É cedo, contudo, para sabermos se Gabriel Alves terá mudado o paradigma ou terá não mudado o paradigma do comentário desportivo nacional. Falta-nos ainda a distância, a perspectiva. Mas que o paradigma está a mudar, disso não restam dúvidas: "o paradigma do comentário futebolístico em Portugal tem sofrido grandes mudanças nos últimos anos", disseram-no ipsis verbis, e com todas as letras, Luís Vilar, comentador da CNN e docente da Universidade Europeia, e Tomás da Cunha, da Eleven Sports, aquando do Thinking Football, edição de 2022. Também não subsistem dúvidas de que Alves dos Santos trouxe e foi, todo ele, um paradigma, pelo que só falta saber se Gabriel Alves, Rui Tovar e Ribeiro Cristóvão - no fundo, a jeunesse dorée do "Domingo Desportivo I" - terão sido uma simples geração-charneira entre dois modelos históricos ou se foram mesmo, e efectivamente, protagonistas de um novo paradigma do comentário futebolístico. Para dilucidar essa questão, remetemos os leitores para outro catedrático do esférico, o filósofo Manuel Sérgio, e para o seu conhecido e importante ensaio saído nas páginas d"A Bola, que abre logo a matar, falando "na epistemologia kuhneana de investigação científica", mas que termina mais terra-a-terra, com as palavras: "abençoadas artroses que me afligem!" (cf. Manuel Sérgio, "Esta palavra «paradigma»", A Bola, de 8/8/2017).

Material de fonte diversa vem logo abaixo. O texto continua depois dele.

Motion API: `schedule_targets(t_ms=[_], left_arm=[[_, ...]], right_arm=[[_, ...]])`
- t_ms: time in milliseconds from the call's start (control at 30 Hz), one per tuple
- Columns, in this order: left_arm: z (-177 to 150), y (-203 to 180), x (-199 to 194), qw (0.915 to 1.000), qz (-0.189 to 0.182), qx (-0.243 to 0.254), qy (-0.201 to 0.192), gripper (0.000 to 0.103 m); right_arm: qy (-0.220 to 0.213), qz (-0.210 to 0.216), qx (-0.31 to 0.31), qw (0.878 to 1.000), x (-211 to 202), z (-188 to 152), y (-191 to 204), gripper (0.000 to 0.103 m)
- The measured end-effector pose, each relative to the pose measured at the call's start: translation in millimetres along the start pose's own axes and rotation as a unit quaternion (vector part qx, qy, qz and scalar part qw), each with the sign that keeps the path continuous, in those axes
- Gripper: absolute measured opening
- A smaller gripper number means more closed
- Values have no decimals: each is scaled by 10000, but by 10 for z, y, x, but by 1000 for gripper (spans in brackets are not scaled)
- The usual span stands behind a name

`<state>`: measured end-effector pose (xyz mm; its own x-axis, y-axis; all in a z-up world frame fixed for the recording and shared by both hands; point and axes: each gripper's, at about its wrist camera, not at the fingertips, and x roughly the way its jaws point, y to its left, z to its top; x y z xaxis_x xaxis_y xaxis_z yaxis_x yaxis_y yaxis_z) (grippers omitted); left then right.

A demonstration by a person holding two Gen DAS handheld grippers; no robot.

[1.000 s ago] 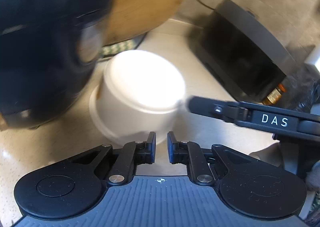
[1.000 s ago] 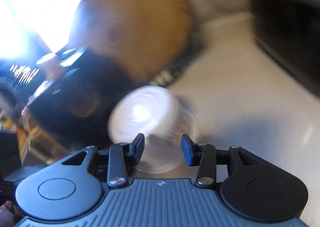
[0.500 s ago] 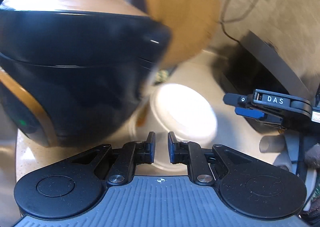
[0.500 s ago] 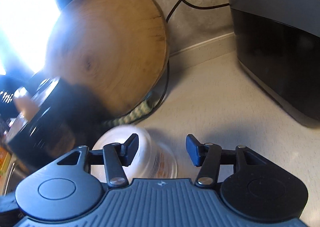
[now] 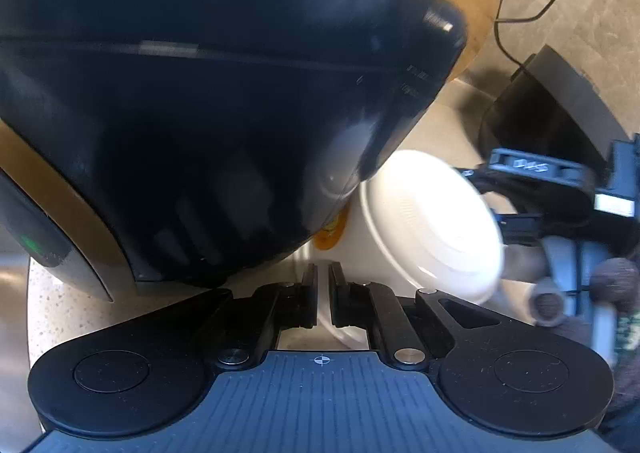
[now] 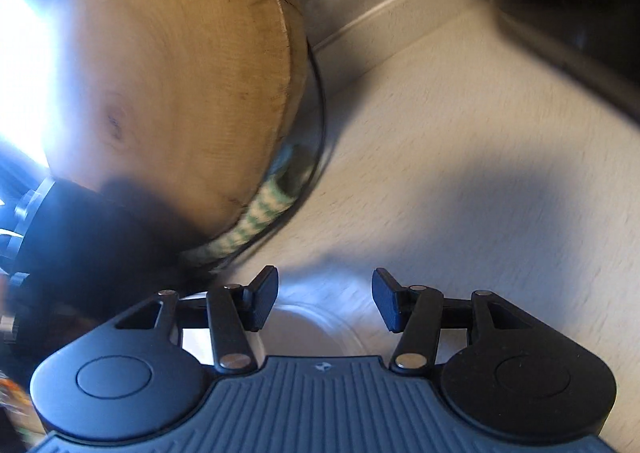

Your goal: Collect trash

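Left wrist view was mostly filled by a big black rounded cooker (image 5: 208, 113) with a gold band, standing on the pale table (image 6: 460, 157). Behind it leaned a round wooden board (image 6: 172, 65), with a green-checked cloth (image 6: 256, 221) tucked under its lower edge and a dark cable running round it. A black box-shaped appliance (image 5: 548, 113) sat further back on the right. The white disposable cup (image 5: 432, 225) lay tipped on its side, just beside the cooker's lower right flank, its flat bottom turned toward the camera and an orange label showing on its wall. The left gripper (image 5: 323, 295) was clamped down on the thin rim of that cup, its jaws nearly touching. The right gripper (image 6: 325, 303) hung over the table with its jaws apart, a blurred bit of the cup's edge low between them; I could not tell whether the pads touched it.
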<state>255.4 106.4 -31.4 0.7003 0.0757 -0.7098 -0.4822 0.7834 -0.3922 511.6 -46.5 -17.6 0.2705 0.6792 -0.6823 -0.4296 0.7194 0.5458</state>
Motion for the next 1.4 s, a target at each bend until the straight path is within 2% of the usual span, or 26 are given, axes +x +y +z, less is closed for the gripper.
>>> schedule_targets(t_ms=[100,167,300,367,433,467,533,600,767,867,933,1100,1267,1400], left_arm=[[27,6,-1,9997,-224,-91,21,8],[66,-34,4,9998,-185,10,-54,7],[74,-28,4,9992,-391,-84,-95,7],[78,-32,-55,9990,-416,-87,-119,8],[98,12,-196,9980,-589,-126,-204,14],[103,25,-280,9972,-698,-112,-247,16],[49,83,-414,9961,-822,-31,-303,16],[29,81,-424,9963,-807,53,-294,16],[-3,34,-210,9974,-675,81,-249,16],[-39,24,-114,9974,-704,165,-46,16],[-84,13,-93,9968,-775,184,33,14],[-110,-2,35,9960,-869,208,74,14],[-191,87,38,9922,-1227,42,199,14],[-155,163,-123,9905,-1376,-31,33,15]], right_arm=[[60,186,160,9997,-111,-89,-4,53],[206,398,183,9988,-166,-154,49,53],[222,565,-81,9981,-356,-302,253,53],[103,401,-258,9988,-478,-362,344,54],[-64,260,-471,9985,-654,-410,383,54],[-131,185,-540,9983,-743,-432,376,56],[-348,-68,-757,9965,-939,-521,361,68],[-566,-443,-913,9932,-1079,-624,346,69],[-1106,-1236,-547,9846,-1112,-873,138,69],[-1064,-1385,134,9845,-1019,-975,-62,69],[-993,-1250,505,9859,-985,-1067,-145,69],[-988,-1220,784,9845,-876,-1194,-110,69],[-849,-1345,479,9861,-758,-1295,133,70],[-928,-1686,-66,9813,-746,-1354,402,70]])
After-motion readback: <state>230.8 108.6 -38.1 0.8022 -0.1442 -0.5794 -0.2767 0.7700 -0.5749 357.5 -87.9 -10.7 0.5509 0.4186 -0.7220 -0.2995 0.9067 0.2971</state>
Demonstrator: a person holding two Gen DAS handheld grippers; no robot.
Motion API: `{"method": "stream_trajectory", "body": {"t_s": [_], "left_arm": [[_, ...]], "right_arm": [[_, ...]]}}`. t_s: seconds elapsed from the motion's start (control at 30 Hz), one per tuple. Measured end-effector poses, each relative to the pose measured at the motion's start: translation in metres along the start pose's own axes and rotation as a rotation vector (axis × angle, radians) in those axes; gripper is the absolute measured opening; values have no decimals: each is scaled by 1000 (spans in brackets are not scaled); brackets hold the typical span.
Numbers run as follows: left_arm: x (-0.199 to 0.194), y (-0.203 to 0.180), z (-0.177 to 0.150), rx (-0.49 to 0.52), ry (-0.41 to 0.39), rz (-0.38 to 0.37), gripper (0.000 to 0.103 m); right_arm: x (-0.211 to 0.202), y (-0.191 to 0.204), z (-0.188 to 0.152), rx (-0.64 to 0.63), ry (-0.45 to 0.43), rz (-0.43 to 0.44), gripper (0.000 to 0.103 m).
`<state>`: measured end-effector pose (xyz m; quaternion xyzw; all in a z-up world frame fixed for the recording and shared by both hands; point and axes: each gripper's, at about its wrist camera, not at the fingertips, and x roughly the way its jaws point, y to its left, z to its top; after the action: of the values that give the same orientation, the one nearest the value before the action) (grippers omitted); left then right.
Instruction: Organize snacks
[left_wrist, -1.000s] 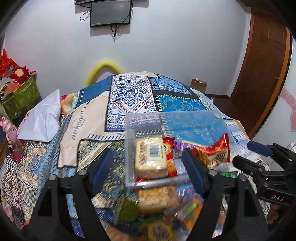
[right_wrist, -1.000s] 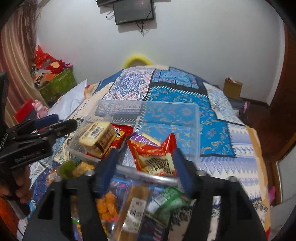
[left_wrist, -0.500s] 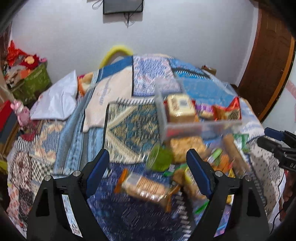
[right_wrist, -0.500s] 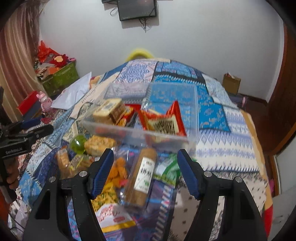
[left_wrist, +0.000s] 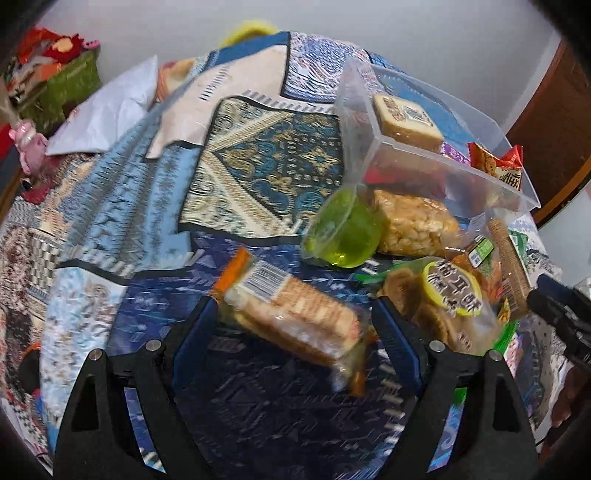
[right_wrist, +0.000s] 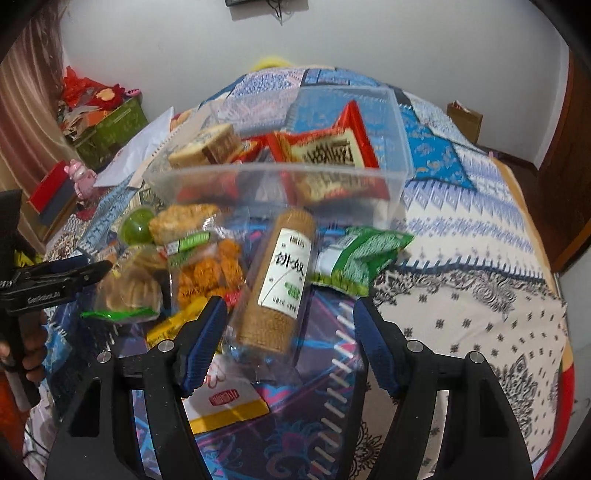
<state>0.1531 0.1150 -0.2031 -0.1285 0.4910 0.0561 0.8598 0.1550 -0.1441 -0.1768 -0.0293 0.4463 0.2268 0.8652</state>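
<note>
A clear plastic bin (left_wrist: 476, 173) (right_wrist: 397, 147) sits on the patterned bedspread and holds a wrapped cake (left_wrist: 406, 122) and a red snack bag (right_wrist: 328, 147). Loose snacks lie in front of it. My left gripper (left_wrist: 295, 328) is open, its fingers either side of a clear pack of crackers (left_wrist: 295, 314). My right gripper (right_wrist: 286, 332) is open, its fingers either side of a long biscuit tube with a white label (right_wrist: 280, 280). A green jelly cup (left_wrist: 343, 232), a rice-puff block (left_wrist: 413, 225), a round-biscuit pack (left_wrist: 447, 299) and a green bag (right_wrist: 358, 254) lie nearby.
The bedspread (left_wrist: 266, 166) stretches left and back to a white wall. A white pillow (left_wrist: 107, 107) and a green basket of toys (right_wrist: 107, 129) lie at the far left. A brown door (left_wrist: 546, 122) stands at the right. A flat yellow-and-white packet (right_wrist: 229, 406) lies under my right gripper.
Both grippers have dropped lower and closer to the loose snacks. The left now straddles the cracker pack and the right straddles the biscuit tube. Both stay open.
</note>
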Motion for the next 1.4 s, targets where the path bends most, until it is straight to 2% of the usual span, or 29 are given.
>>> {"method": "stream_trajectory", "body": {"t_s": [0.13, 0.2, 0.4, 0.5, 0.6, 0.63, 0.8, 1.17, 1.4], "left_arm": [[10, -11, 4, 12, -1, -6, 85], [13, -11, 6, 0, -8, -6, 85], [20, -2, 7, -27, -22, -4, 66], [17, 3, 2, -22, -26, -7, 58], [15, 8, -6, -22, -34, -1, 43], [15, 9, -7, -17, -40, 9, 35], [9, 10, -14, 7, -59, 29, 34], [-46, -5, -10, 44, -181, 29, 34], [-75, -26, 7, 69, -256, -14, 34]], "right_arm": [[5, -2, 3, 13, 9, 22, 65], [9, -1, 5, 16, 17, 36, 58], [24, 1, 9, 25, 51, 76, 45], [28, 1, 9, 34, 56, 76, 45], [30, -4, 9, 61, 63, 101, 44], [30, -5, 9, 69, 65, 108, 44], [26, -9, 8, 86, 49, 109, 35], [-4, -11, 2, 70, -20, 65, 34], [-34, -15, 12, 66, -99, 61, 34]]}}
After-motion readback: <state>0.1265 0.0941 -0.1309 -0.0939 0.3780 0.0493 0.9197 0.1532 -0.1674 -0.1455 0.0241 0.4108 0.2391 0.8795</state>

Eternizado pela expressão-conceito "a força da técnica e a técnica da força", que dá nome ao podcast que hoje mantém no Observador, Gabriel Alves teve o privilégio único, irrepetível, de acompanhar de perto, desde os anos 60, os tempos dourados do "futebol-espectáculo", hoje desaparecido, ou vendido aos árabes. Conviveu de perto com os "símbolos dum futebol espectáculo vertiginoso", "marcas dum tempo fronteira do futuro", a quem não poupa elogios: Pelé ("a Referência Eterna"), Eusébio ("nos anos 60 trouxe uma sapatada, era um jogador-força"), Johan Cruyff ("a Inteligência sobre a Relva"), Maradona ("intempestivo em relação ao adversário", "tinha a questão ocular, que era dele, com uma visão periférica fantástica", "tem na História um Cadeirão de Ouro"), Messi e Ronaldo ("enormes"), Zidane ("um Deus da Elegância"), Chalana ("Arte em Movimento"), tantos e tantos outros - e com nós a ver.
Deixou de fumar pelos trinta anos (quatro maços/dia), quando o dr. Ruah lhe disse que, se não parasse, perderia a voz dentro de três meses. Trocou o tabaco pelo vinho, tinto ou branco, e, uma vez mais, com desarmante humildade, confessa que aprendeu muito com enólogos, produtores, veros conhecedores. Tem um "núcleo versátil e duro" de amigos com outros amantes dos vinhos, e não só, e é pai de uma Raquel e um Francisco, já crescidos, com quem forma uma família de, e cita-se, "intrínsecos e equidistantes". Nas suas páginas das redes, define-se, com graça e ironia, como um "simples amante da geometria desportiva." Muito grande, sempre.
Numa entrevista recente, à Rádio Observador, confessou: "nunca fiz da televisão o meu modus vivendi". Não fez o dele, mas fez o nosso. E agora, que aos domingos não o temos, está tudo muito pior.
*Prova de vida (9) faz parte de uma série de perfis de verão.
Historiador. Escreve de acordo com a antiga ortografia.